Redeemable Inverse Floating Rate
Notes
Royal Bank of Canada

AGREEMENT WITH RESPECT TO THE EXERCISE OF CANADIAN BAIL-IN POWERS
By its acquisition of the Notes, each holder or beneficial owner is deemed to (i) agree to be bound, in respect of that Note, by the CDIC Act, including the conversion of that Note, in whole or in part – by means of a transaction or series of transactions and in one or more steps – into common shares of the Bank or any of its affiliates under subsection 39.2(2.3) of the CDIC Act and the variation or extinguishment of that Note in consequence, and by the application of the laws of the Province of Ontario and the federal laws of Canada applicable therein in respect of the operation of the CDIC Act with respect to that Note; (ii) attorn and submit to the jurisdiction of the courts in the Province of Ontario with respect to the CDIC Act and those laws; and (iii) acknowledge and agree that the terms referred to in paragraphs (i) and (ii), above, are binding on that holder or beneficial owner despite any provisions in the indenture or that Note, any other law that governs that Note and any other agreement, arrangement or understanding between that holder or beneficial owner and the Bank with respect to that Note.

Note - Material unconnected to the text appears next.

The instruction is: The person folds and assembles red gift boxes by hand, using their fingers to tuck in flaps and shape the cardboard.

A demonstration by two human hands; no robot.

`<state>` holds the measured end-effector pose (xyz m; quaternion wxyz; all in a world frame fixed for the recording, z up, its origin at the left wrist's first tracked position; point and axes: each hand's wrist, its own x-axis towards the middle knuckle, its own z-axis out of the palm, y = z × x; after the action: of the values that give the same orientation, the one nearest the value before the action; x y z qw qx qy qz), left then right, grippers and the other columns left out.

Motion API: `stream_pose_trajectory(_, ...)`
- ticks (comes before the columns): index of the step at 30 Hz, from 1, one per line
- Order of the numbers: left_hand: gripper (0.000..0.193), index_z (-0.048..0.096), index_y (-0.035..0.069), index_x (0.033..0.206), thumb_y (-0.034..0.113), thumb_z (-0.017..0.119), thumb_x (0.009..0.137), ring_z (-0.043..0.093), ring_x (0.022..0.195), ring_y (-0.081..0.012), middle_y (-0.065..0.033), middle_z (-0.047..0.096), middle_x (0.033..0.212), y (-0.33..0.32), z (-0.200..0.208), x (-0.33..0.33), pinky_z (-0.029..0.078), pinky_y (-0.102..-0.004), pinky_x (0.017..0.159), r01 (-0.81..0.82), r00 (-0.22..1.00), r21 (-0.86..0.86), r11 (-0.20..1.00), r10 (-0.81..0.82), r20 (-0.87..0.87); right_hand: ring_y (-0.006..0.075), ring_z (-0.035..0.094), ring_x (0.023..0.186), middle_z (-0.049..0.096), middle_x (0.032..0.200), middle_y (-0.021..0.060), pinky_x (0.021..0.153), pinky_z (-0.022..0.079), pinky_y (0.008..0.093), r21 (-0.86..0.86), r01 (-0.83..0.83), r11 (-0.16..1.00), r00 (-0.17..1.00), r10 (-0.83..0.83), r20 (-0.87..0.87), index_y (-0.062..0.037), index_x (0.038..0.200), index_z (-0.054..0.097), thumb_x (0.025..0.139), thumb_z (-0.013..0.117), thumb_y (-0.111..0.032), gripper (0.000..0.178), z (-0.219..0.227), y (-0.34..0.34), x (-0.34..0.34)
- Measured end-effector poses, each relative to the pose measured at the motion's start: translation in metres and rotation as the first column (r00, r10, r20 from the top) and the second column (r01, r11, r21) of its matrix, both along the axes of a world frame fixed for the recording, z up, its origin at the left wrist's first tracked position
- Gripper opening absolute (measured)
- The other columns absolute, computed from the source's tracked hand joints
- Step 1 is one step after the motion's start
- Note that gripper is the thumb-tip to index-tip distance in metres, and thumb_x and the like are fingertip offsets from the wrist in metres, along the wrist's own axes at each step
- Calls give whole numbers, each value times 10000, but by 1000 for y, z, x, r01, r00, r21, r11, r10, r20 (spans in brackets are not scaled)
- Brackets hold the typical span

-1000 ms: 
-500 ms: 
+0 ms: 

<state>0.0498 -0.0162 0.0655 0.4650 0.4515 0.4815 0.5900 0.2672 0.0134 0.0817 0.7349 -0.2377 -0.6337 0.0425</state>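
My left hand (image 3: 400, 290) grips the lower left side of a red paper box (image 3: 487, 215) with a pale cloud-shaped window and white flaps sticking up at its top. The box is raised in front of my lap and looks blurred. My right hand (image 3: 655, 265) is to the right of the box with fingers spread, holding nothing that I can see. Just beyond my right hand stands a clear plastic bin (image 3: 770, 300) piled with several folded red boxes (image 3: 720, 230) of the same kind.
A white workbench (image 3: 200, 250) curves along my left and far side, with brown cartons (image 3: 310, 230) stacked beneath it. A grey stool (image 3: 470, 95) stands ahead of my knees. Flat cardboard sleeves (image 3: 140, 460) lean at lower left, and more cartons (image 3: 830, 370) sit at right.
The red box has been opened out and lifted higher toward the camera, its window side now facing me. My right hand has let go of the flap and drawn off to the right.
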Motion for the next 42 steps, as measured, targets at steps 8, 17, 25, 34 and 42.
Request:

Holders and beneficial owners of any Note will have no further rights in respect of that Note to the extent that Note is converted in a bail-in conversion, other than those provided under the bail-in regime, and by its acquisition of an interest in any Note, each holder or beneficial owner of that Note is deemed to irrevocably consent to the converted portion of the principal amount of that Note and any accrued and unpaid interest thereon being deemed paid in full by the Bank by the issuance of common shares of the Bank (or, if applicable, any of its affiliates) upon the occurrence of a bail-in conversion, which bail-in conversion will occur without any further action on the part of that holder or beneficial owner or the trustee; provided that, for the avoidance of doubt, this consent will not limit or otherwise affect any rights that holders or beneficial owners may have under the bail-in regime.
See “Description of Notes We May Offer―Special Provisions Related to Bail-inable Notes” in the accompanying prospectus supplement dated December 20, 2023 for a description of provisions applicable to the Notes as a result of Canadian bail-in powers.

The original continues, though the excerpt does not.